都立総合工科vs成立学園
同点となるタイムリーツーベースヒットを放ち塁上でガッツポーズする手塚(都総合工科)
二度の逆転劇! 投打噛み合い、都立総合工科が成立学園に粘り勝ち
前夜から降り続いていた雨の影響で約1時間半遅れて始まった都立総合工科対成立学園。都立総合工科が二度の逆転に成功し、今年の夏の東東京王者・成立学園を5対3で下した。
試合後、都立総合工科・有馬信夫監督はホッとした表情で「谷岡君(成立学園)にうまく対応してくれたよ」と話した。
成立学園が本大会初戦の相手と決まり、甲子園でも先発したエースの谷岡竜平(2年)を打ち崩すためにバッティングに力を入れた。140キロ前後をマークする谷岡の直球に負けないよう、速球を打ち込んできた。
初回からその成果が出る。1番・板倉拓也(1年)、2番・深堀敬浩(2年)と4番の川越順哉(2年)にヒットが生まれる。得点には繋がらなかったが、積極的な打撃はチームを勇気づけた。
その後、都立総合工科は、エラー絡みで先制を許したが、4回表に四球でランナーを出すと、7番の手塚智也(2年)がレフトの頭を越す二塁打を放ち、同点に。さらに、荻山卓(2年)の犠打が相手野手のミスを誘い、逆転に成功する。
しかし、成立学園もこの夏、甲子園に出場しているチームだ。
5回裏、都立総合工科が先発の荻山から大澤瞬(2年)に交代したのをきっかけに反撃に出る。

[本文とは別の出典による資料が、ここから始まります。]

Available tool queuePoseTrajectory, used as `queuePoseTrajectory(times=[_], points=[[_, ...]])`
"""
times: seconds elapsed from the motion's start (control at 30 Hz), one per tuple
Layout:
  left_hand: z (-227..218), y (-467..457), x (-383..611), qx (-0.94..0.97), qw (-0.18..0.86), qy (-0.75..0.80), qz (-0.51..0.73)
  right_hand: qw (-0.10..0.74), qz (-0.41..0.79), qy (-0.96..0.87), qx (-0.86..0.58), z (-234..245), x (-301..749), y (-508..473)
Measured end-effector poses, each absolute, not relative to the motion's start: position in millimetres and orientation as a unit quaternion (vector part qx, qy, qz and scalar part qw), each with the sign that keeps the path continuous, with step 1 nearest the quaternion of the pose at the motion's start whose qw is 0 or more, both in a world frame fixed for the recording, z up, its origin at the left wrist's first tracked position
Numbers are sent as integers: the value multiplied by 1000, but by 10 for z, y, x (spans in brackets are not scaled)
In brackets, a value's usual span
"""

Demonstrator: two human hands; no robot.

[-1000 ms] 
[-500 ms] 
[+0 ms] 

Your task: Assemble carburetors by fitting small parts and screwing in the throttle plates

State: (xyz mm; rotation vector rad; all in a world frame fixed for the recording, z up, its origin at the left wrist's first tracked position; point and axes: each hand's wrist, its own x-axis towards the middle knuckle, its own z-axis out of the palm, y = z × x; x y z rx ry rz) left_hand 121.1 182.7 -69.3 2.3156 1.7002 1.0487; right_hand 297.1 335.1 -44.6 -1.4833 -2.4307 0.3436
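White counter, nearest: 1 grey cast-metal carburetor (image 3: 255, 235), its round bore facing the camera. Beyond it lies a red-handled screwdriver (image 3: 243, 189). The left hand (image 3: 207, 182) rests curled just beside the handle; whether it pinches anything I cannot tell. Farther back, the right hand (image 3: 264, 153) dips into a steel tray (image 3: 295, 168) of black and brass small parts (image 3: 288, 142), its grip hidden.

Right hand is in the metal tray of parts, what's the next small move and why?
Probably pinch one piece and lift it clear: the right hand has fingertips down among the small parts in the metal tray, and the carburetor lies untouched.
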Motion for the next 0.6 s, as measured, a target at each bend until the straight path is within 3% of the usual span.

二死一塁、2番・杉山秀平(2年)から3人連続で安打で2点を奪い、試合をひっくり返した。
逆転のタイムリーを放った川越(都総合工科)
しかし都立総合工科はここから粘りをみせる。7回表、成立学園も継投策に出るが、先頭の板倉、深堀に連続安打、続く長瀬僚介(2年)に死球と無死満塁となる。
都立総合工科は、このチャンスに川越に打席が回る。その川越は変化球2球で追い込まれる。3球目、「ストレートだけを待っていた」と、直球をコンパクトに振り抜くと、打球は前進シフトを取っていたセンターの頭上を越えていった。ランナーが2人還り、再び逆転に成功した。そして続く、5番の阪本敦誌(2年)の犠牲フライでダメ押しの1点を追加した。
5回に一度、逆転を許した都立総合工科二番手の大澤であったが、それ以降はランナーを出しても、打たせて取るピッチングで成立学園打線を抑えていった。最後のバッターをライトフライに打ち取ると、飛び跳ねて喜び、キャッチャー・求拓海(2年)と抱き合った。
とくに都立総合工科バッテリーが気を使ったのは3番の岩成亮祐(1年)。
大澤は「外に投げると上手く流されるので、徹底的に内に投げました」と、インコースを徹底し過ぎて、死球を与えるほどだった。
先発の荻山と大澤で岩成に与えた安打はわずか1本。都立総合工科の左右の2本柱が成立学園打線のキーマンを抑えられたことが、勝利に繋がった。
荻山と大澤は、「自分たちが抑えたら、チームのみんなが打ってくれる」と信じている。
また、今日の都立総合工科打線は、これまで振り込んできた成果もあり、11安打。その中でも谷岡相手に7安打を放った。4番・川越を中心に思い切りの良い打線である。
「負けている時も元気でした」(川越)というように、ベンチの雰囲気も良い。次戦は13日(土)、相手は朋優学院。夏の東東京の覇者を下した勢いで、どこまで勝ち進むのか楽しみだ。